:: Required work ::
Print, exactly as they stand, the lines from the start of the listing to the line containing "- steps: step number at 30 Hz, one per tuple", inclusive.

•••••

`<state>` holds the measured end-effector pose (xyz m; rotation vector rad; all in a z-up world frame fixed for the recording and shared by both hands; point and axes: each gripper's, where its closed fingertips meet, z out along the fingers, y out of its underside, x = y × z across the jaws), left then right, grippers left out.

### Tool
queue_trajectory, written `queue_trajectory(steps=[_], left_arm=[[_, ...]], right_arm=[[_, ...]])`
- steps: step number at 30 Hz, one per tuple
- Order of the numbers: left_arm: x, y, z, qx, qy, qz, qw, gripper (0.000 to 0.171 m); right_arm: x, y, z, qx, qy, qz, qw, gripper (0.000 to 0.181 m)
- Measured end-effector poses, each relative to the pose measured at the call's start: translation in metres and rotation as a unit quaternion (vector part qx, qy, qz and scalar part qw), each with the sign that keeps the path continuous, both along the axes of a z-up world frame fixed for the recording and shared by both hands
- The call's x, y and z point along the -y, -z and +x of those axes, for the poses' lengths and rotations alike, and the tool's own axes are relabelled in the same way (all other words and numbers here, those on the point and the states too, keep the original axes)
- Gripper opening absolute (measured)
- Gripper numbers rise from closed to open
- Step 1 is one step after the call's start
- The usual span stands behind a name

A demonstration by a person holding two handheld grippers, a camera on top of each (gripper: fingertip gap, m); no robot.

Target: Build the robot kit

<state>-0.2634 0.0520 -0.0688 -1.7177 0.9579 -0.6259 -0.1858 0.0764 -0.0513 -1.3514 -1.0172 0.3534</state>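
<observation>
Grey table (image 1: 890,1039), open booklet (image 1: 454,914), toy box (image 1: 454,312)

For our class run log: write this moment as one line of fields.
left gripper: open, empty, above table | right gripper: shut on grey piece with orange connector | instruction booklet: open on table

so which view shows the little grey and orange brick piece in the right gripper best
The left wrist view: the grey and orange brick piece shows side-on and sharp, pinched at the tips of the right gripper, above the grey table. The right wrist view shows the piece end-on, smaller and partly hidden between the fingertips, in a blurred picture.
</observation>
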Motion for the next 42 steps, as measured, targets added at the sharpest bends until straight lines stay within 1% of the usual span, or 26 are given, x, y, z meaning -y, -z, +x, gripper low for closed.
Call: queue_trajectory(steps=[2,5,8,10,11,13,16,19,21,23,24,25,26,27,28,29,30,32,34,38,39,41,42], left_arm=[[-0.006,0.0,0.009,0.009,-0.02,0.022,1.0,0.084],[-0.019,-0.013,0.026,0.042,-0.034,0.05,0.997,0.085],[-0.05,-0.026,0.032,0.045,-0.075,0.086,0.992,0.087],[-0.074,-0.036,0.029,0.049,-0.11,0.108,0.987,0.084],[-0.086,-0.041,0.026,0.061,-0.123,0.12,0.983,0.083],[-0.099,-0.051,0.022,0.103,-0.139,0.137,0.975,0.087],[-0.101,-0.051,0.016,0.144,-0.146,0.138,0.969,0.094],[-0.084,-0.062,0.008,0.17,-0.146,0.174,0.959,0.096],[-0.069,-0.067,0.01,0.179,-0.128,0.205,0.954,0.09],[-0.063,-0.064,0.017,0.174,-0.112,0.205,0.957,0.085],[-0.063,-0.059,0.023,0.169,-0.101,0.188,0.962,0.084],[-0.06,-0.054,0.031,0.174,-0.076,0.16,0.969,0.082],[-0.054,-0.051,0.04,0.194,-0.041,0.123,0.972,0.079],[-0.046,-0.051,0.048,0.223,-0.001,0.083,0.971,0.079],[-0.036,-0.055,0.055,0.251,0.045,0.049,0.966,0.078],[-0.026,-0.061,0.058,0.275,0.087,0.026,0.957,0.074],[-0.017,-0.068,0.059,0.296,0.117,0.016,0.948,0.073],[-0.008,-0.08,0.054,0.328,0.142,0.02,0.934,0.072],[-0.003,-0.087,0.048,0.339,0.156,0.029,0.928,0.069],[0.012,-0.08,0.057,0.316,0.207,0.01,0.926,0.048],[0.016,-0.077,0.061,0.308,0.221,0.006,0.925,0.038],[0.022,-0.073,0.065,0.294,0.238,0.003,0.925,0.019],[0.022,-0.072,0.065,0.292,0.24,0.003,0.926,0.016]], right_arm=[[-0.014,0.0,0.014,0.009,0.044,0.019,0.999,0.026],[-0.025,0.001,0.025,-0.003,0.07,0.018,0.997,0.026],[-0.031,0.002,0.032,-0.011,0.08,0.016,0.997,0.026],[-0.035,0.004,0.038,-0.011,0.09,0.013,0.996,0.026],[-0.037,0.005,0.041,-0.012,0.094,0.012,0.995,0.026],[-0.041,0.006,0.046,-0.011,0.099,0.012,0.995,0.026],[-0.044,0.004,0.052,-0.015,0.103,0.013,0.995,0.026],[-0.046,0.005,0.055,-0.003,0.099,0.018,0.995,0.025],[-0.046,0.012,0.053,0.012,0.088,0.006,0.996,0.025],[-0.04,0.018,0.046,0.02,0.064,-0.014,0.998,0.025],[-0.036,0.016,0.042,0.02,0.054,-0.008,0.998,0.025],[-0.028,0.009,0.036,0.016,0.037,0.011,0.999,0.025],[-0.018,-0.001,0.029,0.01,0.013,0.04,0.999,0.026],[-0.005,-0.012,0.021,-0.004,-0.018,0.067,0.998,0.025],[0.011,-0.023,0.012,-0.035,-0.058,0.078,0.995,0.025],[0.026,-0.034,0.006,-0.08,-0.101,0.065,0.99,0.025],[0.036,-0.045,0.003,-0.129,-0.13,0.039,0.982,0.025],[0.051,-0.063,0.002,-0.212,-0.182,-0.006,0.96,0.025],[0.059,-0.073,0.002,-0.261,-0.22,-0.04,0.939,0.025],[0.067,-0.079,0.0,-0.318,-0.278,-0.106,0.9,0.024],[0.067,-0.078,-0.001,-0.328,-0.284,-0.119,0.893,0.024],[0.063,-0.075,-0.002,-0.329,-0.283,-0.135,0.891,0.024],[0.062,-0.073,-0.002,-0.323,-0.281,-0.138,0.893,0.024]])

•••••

:: Exercise answer ::
`<state>` holds the measured end-effector pose (xyz m; rotation vector rad; all in a z-up world frame fixed for the recording and shared by both hands; point and axes: each gripper's, where its closed fingertips meet, z out along the fingers, y out of its underside, x = y × z across the jaws), left then right, grippers left out.

### Tool
queue_trajectory, written `queue_trajectory(steps=[_], left_arm=[[_, ...]], right_arm=[[_, ...]])`
- steps: step number at 30 Hz, one per tuple

What the exercise asked for is complete.